BEGIN Available data

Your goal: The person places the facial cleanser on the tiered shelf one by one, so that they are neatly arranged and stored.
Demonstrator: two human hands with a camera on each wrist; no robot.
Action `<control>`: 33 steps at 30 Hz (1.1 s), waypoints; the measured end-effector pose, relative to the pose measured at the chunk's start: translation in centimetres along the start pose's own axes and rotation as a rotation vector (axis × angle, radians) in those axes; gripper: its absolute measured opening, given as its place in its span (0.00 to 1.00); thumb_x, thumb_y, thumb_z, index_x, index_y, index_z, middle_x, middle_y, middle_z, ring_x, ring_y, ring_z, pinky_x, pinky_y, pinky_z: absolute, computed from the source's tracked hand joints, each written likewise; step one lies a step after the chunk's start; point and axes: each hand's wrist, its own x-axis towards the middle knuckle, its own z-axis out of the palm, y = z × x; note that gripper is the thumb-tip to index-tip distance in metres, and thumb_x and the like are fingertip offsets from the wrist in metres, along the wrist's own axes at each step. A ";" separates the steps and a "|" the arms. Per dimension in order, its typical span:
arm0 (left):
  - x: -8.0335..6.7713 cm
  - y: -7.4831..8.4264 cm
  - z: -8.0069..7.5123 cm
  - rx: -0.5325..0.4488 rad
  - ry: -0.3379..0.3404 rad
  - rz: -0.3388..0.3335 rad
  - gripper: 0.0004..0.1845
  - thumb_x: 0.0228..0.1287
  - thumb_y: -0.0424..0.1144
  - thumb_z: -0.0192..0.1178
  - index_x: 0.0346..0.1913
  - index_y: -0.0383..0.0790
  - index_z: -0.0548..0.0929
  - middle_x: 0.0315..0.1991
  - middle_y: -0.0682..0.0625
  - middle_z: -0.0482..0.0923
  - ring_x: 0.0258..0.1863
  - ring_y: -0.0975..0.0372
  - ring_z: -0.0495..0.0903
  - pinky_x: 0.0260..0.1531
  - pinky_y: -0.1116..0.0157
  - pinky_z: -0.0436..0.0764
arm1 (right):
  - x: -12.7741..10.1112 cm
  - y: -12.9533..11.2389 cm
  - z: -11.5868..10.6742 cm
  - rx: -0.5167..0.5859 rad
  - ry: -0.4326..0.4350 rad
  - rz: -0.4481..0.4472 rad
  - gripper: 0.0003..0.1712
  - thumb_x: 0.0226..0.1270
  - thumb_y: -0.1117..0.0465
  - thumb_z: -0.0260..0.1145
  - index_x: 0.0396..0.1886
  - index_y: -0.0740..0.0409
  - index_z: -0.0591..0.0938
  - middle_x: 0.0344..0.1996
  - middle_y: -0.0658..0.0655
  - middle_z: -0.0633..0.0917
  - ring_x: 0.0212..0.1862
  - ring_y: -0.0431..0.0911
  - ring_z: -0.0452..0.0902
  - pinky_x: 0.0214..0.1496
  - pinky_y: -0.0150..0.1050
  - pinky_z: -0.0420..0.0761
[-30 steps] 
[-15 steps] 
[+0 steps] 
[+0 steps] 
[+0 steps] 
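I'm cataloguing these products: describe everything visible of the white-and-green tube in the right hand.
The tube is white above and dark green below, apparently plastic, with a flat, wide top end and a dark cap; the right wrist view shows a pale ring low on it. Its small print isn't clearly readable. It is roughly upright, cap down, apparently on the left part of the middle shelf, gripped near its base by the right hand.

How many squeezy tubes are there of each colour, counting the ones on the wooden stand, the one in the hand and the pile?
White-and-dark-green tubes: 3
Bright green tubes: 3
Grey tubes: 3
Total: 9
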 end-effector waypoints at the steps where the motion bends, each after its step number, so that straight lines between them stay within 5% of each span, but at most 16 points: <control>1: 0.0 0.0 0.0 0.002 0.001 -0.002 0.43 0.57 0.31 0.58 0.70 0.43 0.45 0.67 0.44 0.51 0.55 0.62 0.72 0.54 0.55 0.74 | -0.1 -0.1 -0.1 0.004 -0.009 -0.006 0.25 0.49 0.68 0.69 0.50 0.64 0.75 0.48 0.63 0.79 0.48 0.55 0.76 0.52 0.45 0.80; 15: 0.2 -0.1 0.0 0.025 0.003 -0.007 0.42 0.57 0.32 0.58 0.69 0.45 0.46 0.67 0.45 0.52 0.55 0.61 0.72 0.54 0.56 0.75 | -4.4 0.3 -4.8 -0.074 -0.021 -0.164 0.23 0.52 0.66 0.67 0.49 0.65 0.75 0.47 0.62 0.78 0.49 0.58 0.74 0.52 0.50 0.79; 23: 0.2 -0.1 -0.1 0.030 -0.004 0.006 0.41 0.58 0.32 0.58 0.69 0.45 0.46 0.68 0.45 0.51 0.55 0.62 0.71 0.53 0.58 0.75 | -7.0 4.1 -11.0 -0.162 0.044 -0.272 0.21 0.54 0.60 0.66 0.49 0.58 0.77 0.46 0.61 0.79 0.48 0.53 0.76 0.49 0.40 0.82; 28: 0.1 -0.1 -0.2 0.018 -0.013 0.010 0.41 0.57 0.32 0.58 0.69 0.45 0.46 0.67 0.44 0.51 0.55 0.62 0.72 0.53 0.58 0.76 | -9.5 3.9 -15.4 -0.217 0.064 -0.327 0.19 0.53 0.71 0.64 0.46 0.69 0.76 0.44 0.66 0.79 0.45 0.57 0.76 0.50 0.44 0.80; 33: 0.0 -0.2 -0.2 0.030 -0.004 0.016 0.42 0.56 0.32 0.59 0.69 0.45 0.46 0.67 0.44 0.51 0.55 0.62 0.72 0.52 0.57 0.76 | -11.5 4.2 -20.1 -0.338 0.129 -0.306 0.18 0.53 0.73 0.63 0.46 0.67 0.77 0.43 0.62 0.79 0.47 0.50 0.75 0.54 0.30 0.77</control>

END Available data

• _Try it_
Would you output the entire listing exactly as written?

• _Response area_
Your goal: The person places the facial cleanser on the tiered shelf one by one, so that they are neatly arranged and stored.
Demonstrator: two human hands with a camera on each wrist; no robot.
Action `<control>`: 33 steps at 30 Hz (1.1 s), waypoints; the measured end-effector pose, relative to the pose measured at the chunk's start: translation in centimetres along the start pose's own axes and rotation as a rotation vector (axis × angle, radians) in those axes; gripper: its absolute measured opening, given as its place in its span (0.00 to 1.00); thumb_x, thumb_y, thumb_z, index_x, index_y, index_z, middle_x, middle_y, middle_z, ring_x, ring_y, ring_z, pinky_x, pinky_y, pinky_z: absolute, computed from the source's tracked hand joints, each written likewise; step one lies a step after the chunk's start; point and axes: each hand's wrist, its own x-axis towards the middle knuckle, its own z-axis out of the palm, y = z × x; note that gripper is the thumb-tip to index-tip distance in metres, and thumb_x and the like are fingertip offsets from the wrist in metres, along the wrist's own axes at each step. A ";" separates the steps and a "|" the arms. Per dimension in order, its typical span:
arm0 (left):
  - x: -8.0335..6.7713 cm
  - y: -7.4831..8.4264 cm
  - z: -8.0069..7.5123 cm
  - rx: -0.5325..0.4488 rad
  - ry: -0.3379..0.3404 rad
  - rz: -0.3388..0.3335 rad
  - gripper: 0.0004..0.1845
  - thumb_x: 0.0228..0.1287
  - thumb_y: -0.0424..0.1144
  - thumb_z: -0.0192..0.1178
  - index_x: 0.0346..0.1913
  - index_y: -0.0383..0.0790
  - index_z: -0.0548..0.0929
  - middle_x: 0.0315..0.1991
  - middle_y: -0.0682..0.0625
  - middle_z: -0.0482..0.0923
  - ring_x: 0.0258..0.1863
  - ring_y: -0.0975..0.0372
  - ring_z: -0.0495..0.0903
  - pinky_x: 0.0260..0.1531
  - pinky_y: -0.1116..0.0157
  - pinky_z: -0.0436..0.0764
arm1 (right):
  - x: -12.7741..10.1112 cm
  - y: -12.9533..11.2389 cm
  - z: -11.5868..10.6742 cm
  - rx: -0.5167..0.5859 rad
  - ry: -0.4326..0.4350 rad
  - rz: -0.4481..0.4472 rad
  - gripper: 0.0003..0.1712
  - thumb_x: 0.0226..0.1270
  - thumb_y: -0.1117..0.0465
  - thumb_z: -0.0260..0.1145
  - index_x: 0.0396..0.1886
  - index_y: -0.0740..0.0409
  - index_z: -0.0591..0.0938
  - middle_x: 0.0344..0.1996
  - middle_y: -0.0658..0.0655
  - middle_z: -0.0633..0.0917
  - ring_x: 0.0212..0.1862
  - ring_y: -0.0431..0.0911
  - ring_z: -0.0452..0.0902
  - pinky_x: 0.0214..0.1496
  - pinky_y: -0.0150..0.1050
  - pinky_z: -0.0420..0.0761
[-30 steps] 
[-15 steps] 
[+0 steps] 
[+0 steps] 
[+0 steps] 
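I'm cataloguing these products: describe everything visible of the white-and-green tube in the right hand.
The tube is white above and dark green below, apparently plastic, with a flat, wide top end and a dark cap; the right wrist view shows a pale ring low on it. Its small print isn't clearly readable. It is roughly upright, cap down, apparently on the left part of the middle shelf, gripped near its base by the right hand.

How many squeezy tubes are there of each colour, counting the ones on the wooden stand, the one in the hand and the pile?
White-and-dark-green tubes: 3
Bright green tubes: 3
Grey tubes: 3
Total: 9
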 end-effector waypoints at the steps where the motion bends, each after its step number, so that straight lines between them stay within 5% of each span, but at most 16 points: <control>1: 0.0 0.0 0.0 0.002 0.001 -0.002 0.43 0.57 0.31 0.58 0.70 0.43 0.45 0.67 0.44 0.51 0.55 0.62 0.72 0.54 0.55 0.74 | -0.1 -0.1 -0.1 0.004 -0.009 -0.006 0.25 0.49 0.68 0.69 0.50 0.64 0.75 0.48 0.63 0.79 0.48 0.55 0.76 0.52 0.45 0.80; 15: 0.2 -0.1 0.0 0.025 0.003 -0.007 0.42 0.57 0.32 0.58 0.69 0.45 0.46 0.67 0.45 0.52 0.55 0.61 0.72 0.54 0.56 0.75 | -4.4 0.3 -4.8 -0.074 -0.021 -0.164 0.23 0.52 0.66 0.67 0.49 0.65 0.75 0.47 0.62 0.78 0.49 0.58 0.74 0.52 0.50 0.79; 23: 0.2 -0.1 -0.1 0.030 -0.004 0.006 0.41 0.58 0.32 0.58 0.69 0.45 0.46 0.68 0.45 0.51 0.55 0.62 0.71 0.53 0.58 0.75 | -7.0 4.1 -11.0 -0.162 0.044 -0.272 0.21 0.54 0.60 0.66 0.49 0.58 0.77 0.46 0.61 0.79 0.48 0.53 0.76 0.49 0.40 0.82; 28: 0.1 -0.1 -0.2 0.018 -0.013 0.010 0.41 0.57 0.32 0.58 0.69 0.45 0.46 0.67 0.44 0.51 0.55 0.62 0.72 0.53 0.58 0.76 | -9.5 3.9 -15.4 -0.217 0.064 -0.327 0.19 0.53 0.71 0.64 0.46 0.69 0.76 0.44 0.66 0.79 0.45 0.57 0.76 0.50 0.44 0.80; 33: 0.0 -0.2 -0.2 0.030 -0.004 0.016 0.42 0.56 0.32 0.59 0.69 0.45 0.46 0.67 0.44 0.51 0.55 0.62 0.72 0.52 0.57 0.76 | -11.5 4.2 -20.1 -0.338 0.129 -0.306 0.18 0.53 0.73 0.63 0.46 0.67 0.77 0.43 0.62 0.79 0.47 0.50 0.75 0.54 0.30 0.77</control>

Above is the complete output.